Je n'ai jamais regretté ma décision de m'orienter dans la restauration dans les années 1980 après avoir brièvement goûté au merveilleux monde du coaching.

À ma dernière année avec les Americans de Rochester dans la Ligue américaine, j'étais joueur-entraîneur dans cette filiale des Sabres de Buffalo et j'ai adoré l'expérience. J'aurais aimé continuer la saison suivante, mais Scotty Bowman a refusé de m'accorder un contrat de deux ans. J'ai donc pris ma retraite comme joueur.

Je suis passé près de devenir l'entraîneur du Canadien de Sherbrooke en 1985, mais quand je me suis informé du poste auprès de Serge Savard, qui était directeur général du Canadien, il l'avait déjà offert à Pierre Creamer. Si ce dernier n'avait pas accepté le poste, Serge m'avait dit qu'il m'aurait choisi.

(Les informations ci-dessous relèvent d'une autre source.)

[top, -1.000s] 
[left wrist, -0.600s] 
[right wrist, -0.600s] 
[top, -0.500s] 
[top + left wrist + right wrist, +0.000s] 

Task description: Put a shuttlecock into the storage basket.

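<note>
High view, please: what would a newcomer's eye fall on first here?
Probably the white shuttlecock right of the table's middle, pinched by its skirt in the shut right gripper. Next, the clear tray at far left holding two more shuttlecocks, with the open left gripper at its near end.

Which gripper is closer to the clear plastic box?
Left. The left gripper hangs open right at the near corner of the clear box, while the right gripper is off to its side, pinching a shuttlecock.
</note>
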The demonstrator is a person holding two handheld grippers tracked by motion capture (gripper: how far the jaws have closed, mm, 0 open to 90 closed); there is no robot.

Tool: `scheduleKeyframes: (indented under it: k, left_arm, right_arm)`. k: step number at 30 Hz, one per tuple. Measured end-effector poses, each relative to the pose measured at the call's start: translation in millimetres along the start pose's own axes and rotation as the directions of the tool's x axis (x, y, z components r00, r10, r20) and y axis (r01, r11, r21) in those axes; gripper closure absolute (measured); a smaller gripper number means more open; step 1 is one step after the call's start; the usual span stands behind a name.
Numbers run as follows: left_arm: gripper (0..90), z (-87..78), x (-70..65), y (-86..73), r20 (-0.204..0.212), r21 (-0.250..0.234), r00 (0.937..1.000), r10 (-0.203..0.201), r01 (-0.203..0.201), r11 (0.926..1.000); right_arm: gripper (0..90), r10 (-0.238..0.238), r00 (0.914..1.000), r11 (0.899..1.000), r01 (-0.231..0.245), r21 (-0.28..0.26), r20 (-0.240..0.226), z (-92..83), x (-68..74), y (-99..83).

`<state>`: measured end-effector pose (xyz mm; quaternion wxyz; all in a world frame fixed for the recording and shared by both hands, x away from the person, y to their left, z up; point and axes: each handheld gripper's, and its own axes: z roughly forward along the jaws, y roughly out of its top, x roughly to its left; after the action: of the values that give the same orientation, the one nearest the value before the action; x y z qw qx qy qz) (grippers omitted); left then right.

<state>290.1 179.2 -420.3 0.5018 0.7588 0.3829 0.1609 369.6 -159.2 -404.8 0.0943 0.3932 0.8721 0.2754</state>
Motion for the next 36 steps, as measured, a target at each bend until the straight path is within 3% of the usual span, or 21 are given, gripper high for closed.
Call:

Au lieu de prendre la route de Sherbrooke et de la Ligue américaine, je me suis retrouvé à Verdun à la barre du Canadien junior dans la LHJMQ. C'est cette expérience qui m'a convaincu que je n'étais pas fait pour être entraîneur. Je me suis rendu compte que diriger des adolescents était plus difficile que de diriger des adultes.

Je trouvais particulièrement difficile de recevoir tous ces coups de téléphone des parents, des professeurs d'école, des responsables des pensions, des agents et même des blondes des joueurs. J'ai constaté que je n'avais pas la patience pour ce travail.

On avait une bonne équipe à Verdun. On retrouvait dans la formation des joueurs tels Claude Lemieux, Jimmy Carson, Everett Sanipass, Gerry Fleming, Jean Bourgeois et Ronald Filion. J'avais finalement été remercié vers la fin de la saison et remplacé par Jean Bégin.

Comme un poste de dépisteur ne m'intéressait pas, j'ai réorienté ma carrière et j'en suis très heureux.

Orr et Lafleur m'ont impressionné

J'ai eu le grand bonheur de jouer avec ou contre des grands joueurs au cours de ma carrière. Deux d'entre eux m'ont particulièrement impressionné. Il s'agit de Guy Lafleur et de Bobby Orr.

Lafleur était un gagnant. Il voulait toujours gagner et ça paraissait dans son attitude. Quand il est devenu une idole du public, il voulait toujours en donner plus et lui faire plaisir. C'était un joueur d'équipe formidable.

Faut dire que les gens ont commencé à l'aduler très tôt. Dès son passage au tournoi pee-wee de Québec, il avait commencé à retenir l'attention. Il a grandi dans une mentalité gagnante.

Guy, qui adore encore jouer au hockey, est encore le numéro un dans le coeur de plusieurs amateurs.

Quant à Orr, il était formidable. Il a révolutionné le hockey. Je pense qu'il devait déjà avoir subi environ neuf opérations aux genoux quand je jouais contre lui. Il était toujours aussi impressionnant. De toute façon, qui ne serait pas impressionné par un défenseur qui remporte le championnat des compteurs.

Quand nous jouions contre les Bruins, Bowman était sur le gros nerf. Il prévoyait toujours deux couvreurs pour Orr. Avant sa rencontre d'équipe, Scotty rencontrait les ailiers gauches parce que Orr, qui lançait de la gauche, jouait à droite sur la ligne bleue.

Il pouvait tout faire sur une patinoire. En plus d'avoir un coup de patin extraordinaire, il avait un tir dévastateur. Il pouvait exceller autant en attaque qu'en défensive. Quand son équipe tirait de l'arrière, on le voyait prendre les choses en main. Il ne craignait pas non plus de jeter les gants.